[Data provided Boundary: Start]

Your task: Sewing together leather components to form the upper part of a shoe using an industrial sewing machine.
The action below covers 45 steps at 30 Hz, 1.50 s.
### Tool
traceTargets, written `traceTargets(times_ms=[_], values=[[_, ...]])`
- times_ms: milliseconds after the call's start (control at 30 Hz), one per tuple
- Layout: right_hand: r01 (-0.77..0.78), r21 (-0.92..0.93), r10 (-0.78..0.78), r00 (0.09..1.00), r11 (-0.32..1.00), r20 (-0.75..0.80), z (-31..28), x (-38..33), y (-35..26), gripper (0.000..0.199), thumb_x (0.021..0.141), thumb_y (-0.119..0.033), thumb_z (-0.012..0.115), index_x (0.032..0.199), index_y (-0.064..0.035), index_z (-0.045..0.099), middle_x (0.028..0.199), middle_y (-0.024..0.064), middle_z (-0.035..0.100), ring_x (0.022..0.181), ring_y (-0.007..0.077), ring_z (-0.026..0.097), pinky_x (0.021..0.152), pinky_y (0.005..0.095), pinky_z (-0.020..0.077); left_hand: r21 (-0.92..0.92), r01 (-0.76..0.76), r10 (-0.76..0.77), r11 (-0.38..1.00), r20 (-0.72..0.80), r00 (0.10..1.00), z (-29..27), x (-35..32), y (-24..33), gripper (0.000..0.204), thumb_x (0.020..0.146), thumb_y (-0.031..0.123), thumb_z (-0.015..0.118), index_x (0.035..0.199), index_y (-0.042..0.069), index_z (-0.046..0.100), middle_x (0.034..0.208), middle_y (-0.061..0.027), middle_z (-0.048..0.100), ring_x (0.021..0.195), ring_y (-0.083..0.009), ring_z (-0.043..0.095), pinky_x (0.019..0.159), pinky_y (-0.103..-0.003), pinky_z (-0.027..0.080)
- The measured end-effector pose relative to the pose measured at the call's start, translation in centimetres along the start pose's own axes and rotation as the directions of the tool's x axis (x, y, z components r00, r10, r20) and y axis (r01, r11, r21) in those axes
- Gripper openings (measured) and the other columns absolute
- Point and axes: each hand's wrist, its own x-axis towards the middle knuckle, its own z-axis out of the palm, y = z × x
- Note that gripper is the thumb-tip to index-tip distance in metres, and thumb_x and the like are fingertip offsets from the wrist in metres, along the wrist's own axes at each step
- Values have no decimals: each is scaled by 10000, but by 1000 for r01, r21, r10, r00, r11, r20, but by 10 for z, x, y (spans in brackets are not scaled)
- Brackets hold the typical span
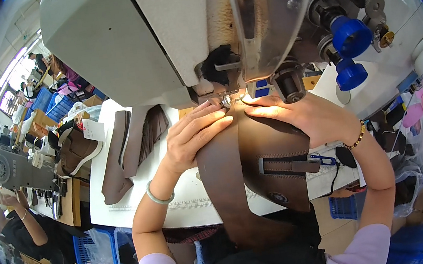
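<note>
Leather sewing workshop: industrial sewing machine (198,32)

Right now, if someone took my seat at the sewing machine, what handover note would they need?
Left hand: flat, fingers spread, pressing the brown leather piece down just left of the needle area.
Right hand: flat on the same piece, right of the needle, fingertips near the foot.
The leather: top edge under the sewing machine head, the rest draping off the white table toward the lap; a strap with stitched edges shows on it.
Cut brown pieces lie stacked to the left.
How far the current seam has run cannot be seen.
</note>
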Motion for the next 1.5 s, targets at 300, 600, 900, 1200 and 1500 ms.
traceTargets(times_ms=[300, 600, 900, 1200, 1500], values=[[-47, 2, 47, 999, 999, 14, 4, -1, -1, 971, 540, 80, 712, 1449, -113, 429, 1395, 155, 503, 1357, 344, 408, 1123, 427, 349, 25, -53, 51, 998, 94, 994, -10, -3, -3, 421, 736, 180, 703, 1133, 41, 689, 1116, -114, 674, 1059, -315, 657, 892, -392, 545], [-141, 75, 134, 986, 987, 97, -2, -2, -4, 1039, 503, 82, 717, 1465, -166, 413, 1318, 117, 532, 1267, 333, 469, 1046, 379, 447, 41, -13, 7, 999, 146, 989, -14, 1, 4, 406, 757, 141, 671, 1149, 37, 678, 1128, -106, 677, 1094, -301, 650, 933, -393, 543], [-137, 46, 134, 989, 990, 67, 2, -4, 3, 962, 551, 68, 721, 1442, -161, 441, 1421, 123, 467, 1337, 339, 418, 1080, 382, 429, 40, 9, -14, 999, 147, 989, -12, -1, 4, 422, 734, 137, 689, 1144, 38, 676, 1125, -84, 678, 1104, -287, 647, 957, -407, 539], [-214, 316, 370, 706, 924, -603, 82, -43, 42, 445, 876, -109, 627, 1299, -37, 511, 1256, 144, 599, 1120, 295, 593, 984, 396, 454, 60, 30, -37, 998, 113, 993, -7, 2, 9, 445, 707, 156, 711, 1139, 56, 679, 1117, -88, 673, 1118, -296, 639, 983, -442, 527], [213, 958, 492, 865, -192, -94, 84, -38, 21, 375, 1001, -312, 555, 1208, -1, 591, 1092, 63, 672, 1009, 124, 638, 890, 331, 514, 183, -33, 10, 983, 129, 992, -8, -1, 13, 377, 754, 163, 649, 1114, 61, 698, 1080, -91, 681, 1103, -282, 644, 988, -445, 527]])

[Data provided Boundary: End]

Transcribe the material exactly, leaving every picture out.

Output of the exercise |
Your task: Sewing together leather components to form the upper part of a shoe using an industrial sewing machine.
The action below covers 45 steps at 30 Hz, 1.50 s.
### Tool
traceTargets, written `traceTargets(times_ms=[_], values=[[_, ...]])`
- times_ms: milliseconds after the call's start (control at 30 Hz), one per tuple
- Layout: right_hand: r01 (-0.77..0.78), r21 (-0.92..0.93), r10 (-0.78..0.78), r00 (0.09..1.00), r11 (-0.32..1.00), r20 (-0.75..0.80), z (-31..28), x (-38..33), y (-35..26), gripper (0.000..0.199), thumb_x (0.021..0.141), thumb_y (-0.119..0.033), thumb_z (-0.012..0.115), index_x (0.032..0.199), index_y (-0.064..0.035), index_z (-0.045..0.099), middle_x (0.028..0.199), middle_y (-0.024..0.064), middle_z (-0.035..0.100), ring_x (0.022..0.181), ring_y (-0.007..0.077), ring_z (-0.026..0.097), pinky_x (0.021..0.152), pinky_y (0.005..0.095), pinky_z (-0.020..0.077); left_hand: r21 (-0.92..0.92), r01 (-0.76..0.76), r10 (-0.76..0.77), r11 (-0.38..1.00), r20 (-0.72..0.80), r00 (0.10..1.00), z (-29..27), x (-35..32), y (-24..33), gripper (0.000..0.204), thumb_x (0.020..0.146), thumb_y (-0.031..0.123), thumb_z (-0.015..0.118), index_x (0.035..0.199), index_y (-0.042..0.069), index_z (-0.046..0.100), middle_x (0.034..0.208), middle_y (-0.061..0.027), middle_z (-0.048..0.100), ring_x (0.021..0.195), ring_y (-0.083..0.009), ring_z (-0.043..0.095), pinky_x (0.019..0.159), pinky_y (-0.103..-0.003), pinky_z (-0.027..0.080)
- The measured end-effector pose relative to the pose measured at the call's start, translation in centimetres along the start pose's own axes and rotation as the directions of the tool's x axis (x, y, z components r00, r10, r20) and y axis (r01, r11, r21) in those axes
- Gripper openings (measured) and the other columns absolute
- Point and axes: each hand's wrist, its own x-axis towards the middle knuckle, its own z-axis out of the palm, y = z × x
- Note that gripper is the thumb-tip to index-tip distance in metres, and thumb_x and the like are fingertip offsets from the wrist in metres, along the wrist's own axes at each step
- Values have no decimals: each is scaled by 10000, but by 1000 for r01, r21, r10, r00, r11, r20, but by 10 for z, x, y (spans in brackets are not scaled)
- Brackets hold the typical span
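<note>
Leather sewing workshop: industrial sewing machine (198,32)

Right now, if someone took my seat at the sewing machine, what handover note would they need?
Left hand: flat, fingers spread, pressing the brown leather piece down just left of the needle area.
Right hand: flat on the same piece, right of the needle, fingertips near the foot.
The leather: top edge under the sewing machine head, the rest draping off the white table toward the lap; a strap with stitched edges shows on it.
Cut brown pieces lie stacked to the left.
How far the current seam has run cannot be seen.
</note>
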Motion for the next 1.5 s, targets at 300, 600, 900, 1200 and 1500 ms.
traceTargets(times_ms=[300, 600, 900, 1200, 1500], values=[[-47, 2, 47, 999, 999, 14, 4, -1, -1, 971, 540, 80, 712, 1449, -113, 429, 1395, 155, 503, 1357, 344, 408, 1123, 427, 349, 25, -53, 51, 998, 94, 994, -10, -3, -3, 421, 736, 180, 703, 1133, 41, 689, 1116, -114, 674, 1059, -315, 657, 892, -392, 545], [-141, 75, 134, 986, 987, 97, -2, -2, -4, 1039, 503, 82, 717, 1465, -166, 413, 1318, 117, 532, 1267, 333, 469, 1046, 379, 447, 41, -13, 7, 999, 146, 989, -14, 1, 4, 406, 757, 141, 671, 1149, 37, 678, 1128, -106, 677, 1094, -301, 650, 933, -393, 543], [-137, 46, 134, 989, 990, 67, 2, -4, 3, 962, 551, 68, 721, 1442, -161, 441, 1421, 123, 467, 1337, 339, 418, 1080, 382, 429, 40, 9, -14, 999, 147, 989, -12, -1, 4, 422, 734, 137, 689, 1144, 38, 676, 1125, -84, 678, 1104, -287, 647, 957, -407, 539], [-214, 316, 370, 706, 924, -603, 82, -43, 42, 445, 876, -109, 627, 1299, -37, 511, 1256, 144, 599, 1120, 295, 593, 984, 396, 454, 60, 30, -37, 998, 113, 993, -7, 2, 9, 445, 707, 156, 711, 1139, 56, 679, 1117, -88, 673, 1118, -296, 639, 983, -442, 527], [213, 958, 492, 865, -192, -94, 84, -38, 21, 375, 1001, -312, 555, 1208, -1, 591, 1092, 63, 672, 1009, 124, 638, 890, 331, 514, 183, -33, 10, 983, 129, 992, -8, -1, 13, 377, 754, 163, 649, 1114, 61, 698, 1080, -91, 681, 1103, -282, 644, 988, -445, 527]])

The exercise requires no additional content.